**Dataset excerpt:**
::::

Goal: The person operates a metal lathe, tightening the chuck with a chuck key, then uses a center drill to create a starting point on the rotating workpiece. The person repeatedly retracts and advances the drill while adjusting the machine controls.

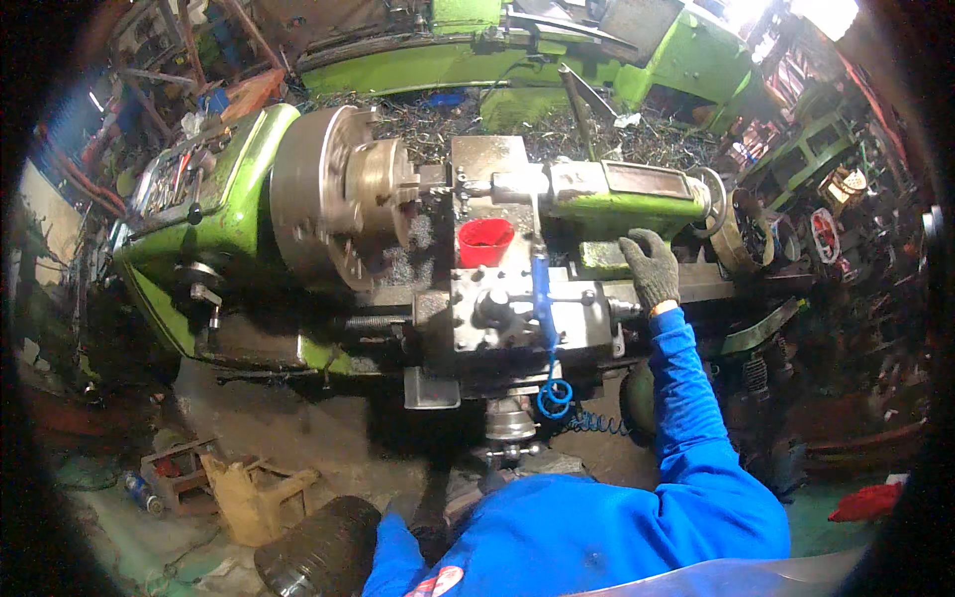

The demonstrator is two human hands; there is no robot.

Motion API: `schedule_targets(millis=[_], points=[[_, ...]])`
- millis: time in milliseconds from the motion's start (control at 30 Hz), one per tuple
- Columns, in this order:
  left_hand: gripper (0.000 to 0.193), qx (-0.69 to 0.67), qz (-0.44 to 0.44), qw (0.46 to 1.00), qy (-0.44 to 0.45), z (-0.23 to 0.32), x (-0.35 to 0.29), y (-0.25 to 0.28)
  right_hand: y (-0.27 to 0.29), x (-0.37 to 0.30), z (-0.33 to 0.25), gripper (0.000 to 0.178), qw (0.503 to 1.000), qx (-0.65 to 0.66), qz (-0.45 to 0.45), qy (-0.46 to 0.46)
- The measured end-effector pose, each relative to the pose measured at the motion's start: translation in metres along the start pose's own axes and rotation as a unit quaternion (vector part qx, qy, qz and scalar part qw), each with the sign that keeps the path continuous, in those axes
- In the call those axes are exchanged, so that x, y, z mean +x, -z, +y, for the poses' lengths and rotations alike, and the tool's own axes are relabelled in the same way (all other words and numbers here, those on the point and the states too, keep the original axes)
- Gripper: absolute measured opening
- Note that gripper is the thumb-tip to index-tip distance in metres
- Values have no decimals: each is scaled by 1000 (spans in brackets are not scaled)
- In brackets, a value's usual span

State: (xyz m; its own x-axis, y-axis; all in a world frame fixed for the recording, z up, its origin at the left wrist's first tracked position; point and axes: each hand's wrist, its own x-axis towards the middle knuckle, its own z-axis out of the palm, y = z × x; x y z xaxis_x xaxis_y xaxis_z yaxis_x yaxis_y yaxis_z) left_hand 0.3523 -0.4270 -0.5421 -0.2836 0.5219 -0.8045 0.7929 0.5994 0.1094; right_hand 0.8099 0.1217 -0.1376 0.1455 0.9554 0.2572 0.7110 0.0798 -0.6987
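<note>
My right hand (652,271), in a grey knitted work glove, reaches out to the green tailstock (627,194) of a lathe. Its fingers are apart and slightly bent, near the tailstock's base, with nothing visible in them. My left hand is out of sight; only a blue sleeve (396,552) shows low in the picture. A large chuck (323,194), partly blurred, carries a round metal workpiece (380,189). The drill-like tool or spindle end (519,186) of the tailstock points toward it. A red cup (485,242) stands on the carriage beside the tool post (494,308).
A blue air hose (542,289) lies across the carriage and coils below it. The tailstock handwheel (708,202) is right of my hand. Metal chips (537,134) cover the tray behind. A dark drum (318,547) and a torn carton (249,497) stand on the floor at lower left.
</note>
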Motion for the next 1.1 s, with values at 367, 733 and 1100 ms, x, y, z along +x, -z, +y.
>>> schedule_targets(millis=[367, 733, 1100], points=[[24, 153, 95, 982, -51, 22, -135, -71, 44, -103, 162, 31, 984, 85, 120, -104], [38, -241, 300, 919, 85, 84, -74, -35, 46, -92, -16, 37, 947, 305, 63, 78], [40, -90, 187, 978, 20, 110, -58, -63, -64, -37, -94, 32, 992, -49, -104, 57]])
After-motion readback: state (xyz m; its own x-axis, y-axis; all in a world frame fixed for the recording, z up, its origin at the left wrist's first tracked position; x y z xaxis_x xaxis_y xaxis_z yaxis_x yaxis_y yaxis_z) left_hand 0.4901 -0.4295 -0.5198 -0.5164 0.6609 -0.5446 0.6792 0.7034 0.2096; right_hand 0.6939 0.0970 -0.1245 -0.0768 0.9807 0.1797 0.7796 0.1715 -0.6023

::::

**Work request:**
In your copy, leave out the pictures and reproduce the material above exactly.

**Output of the task:**
Goal: The person operates a metal lathe, tightening the chuck with a chuck key, then uses a center drill to create a starting point on the rotating workpiece. The person repeatedly retracts and advances the drill while adjusting the machine controls.


The demonstrator is two human hands; there is no robot.

Motion API: `schedule_targets(millis=[_], points=[[_, ...]])`
- millis: time in milliseconds from the motion's start (control at 30 Hz), one per tuple
- Columns, in this order:
  left_hand: gripper (0.000 to 0.193), qx (-0.69 to 0.67), qz (-0.44 to 0.44), qw (0.46 to 1.00), qy (-0.44 to 0.45), z (-0.23 to 0.32), x (-0.35 to 0.29), y (-0.25 to 0.28)
  right_hand: y (-0.27 to 0.29), x (-0.37 to 0.30), z (-0.33 to 0.25), gripper (0.000 to 0.178), qw (0.503 to 1.000), qx (-0.65 to 0.66), qz (-0.45 to 0.45), qy (-0.46 to 0.46)
- The measured end-effector pose, each relative to the pose measured at the motion's start: translation in metres along the start pose's own axes and rotation as a unit quaternion (vector part qx, qy, qz and scalar part qw), each with the sign that keeps the path continuous, in those axes
- In the call those axes are exchanged, so that x, y, z mean +x, -z, +y, for the poses' lengths and rotations alike, and the tool's own axes are relabelled in the same way (all other words and numbers here, those on the point and the states too, keep the original axes)
- Gripper: absolute measured opening
- Note that gripper is the thumb-tip to index-tip distance in metres
- Values have no decimals: each is scaled by 1000 (spans in brackets are not scaled)
- In brackets, a value's usual span

State: (xyz m; its own x-axis, y-axis; all in a world frame fixed for the recording, z up, its origin at the left wrist's first tracked position; point and axes: each hand's wrist, its own x-axis towards the middle knuckle, its own z-axis out of the palm, y = z × x; x y z xaxis_x xaxis_y xaxis_z yaxis_x yaxis_y yaxis_z) left_hand 0.3523 -0.4270 -0.5421 -0.2836 0.5219 -0.8045 0.7929 0.5994 0.1094; right_hand 0.8099 0.1217 -0.1376 0.1455 0.9554 0.2572 0.7110 0.0798 -0.6987
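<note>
My right hand (652,271), in a grey knitted work glove, reaches out to the green tailstock (627,194) of a lathe. Its fingers are apart and slightly bent, near the tailstock's base, with nothing visible in them. My left hand is out of sight; only a blue sleeve (396,552) shows low in the picture. A large chuck (323,194), partly blurred, carries a round metal workpiece (380,189). The drill-like tool or spindle end (519,186) of the tailstock points toward it. A red cup (485,242) stands on the carriage beside the tool post (494,308).
A blue air hose (542,289) lies across the carriage and coils below it. The tailstock handwheel (708,202) is right of my hand. Metal chips (537,134) cover the tray behind. A dark drum (318,547) and a torn carton (249,497) stand on the floor at lower left.
</note>
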Motion for the next 1.1 s, with values at 367, 733 and 1100 ms, x, y, z along +x, -z, +y.
>>> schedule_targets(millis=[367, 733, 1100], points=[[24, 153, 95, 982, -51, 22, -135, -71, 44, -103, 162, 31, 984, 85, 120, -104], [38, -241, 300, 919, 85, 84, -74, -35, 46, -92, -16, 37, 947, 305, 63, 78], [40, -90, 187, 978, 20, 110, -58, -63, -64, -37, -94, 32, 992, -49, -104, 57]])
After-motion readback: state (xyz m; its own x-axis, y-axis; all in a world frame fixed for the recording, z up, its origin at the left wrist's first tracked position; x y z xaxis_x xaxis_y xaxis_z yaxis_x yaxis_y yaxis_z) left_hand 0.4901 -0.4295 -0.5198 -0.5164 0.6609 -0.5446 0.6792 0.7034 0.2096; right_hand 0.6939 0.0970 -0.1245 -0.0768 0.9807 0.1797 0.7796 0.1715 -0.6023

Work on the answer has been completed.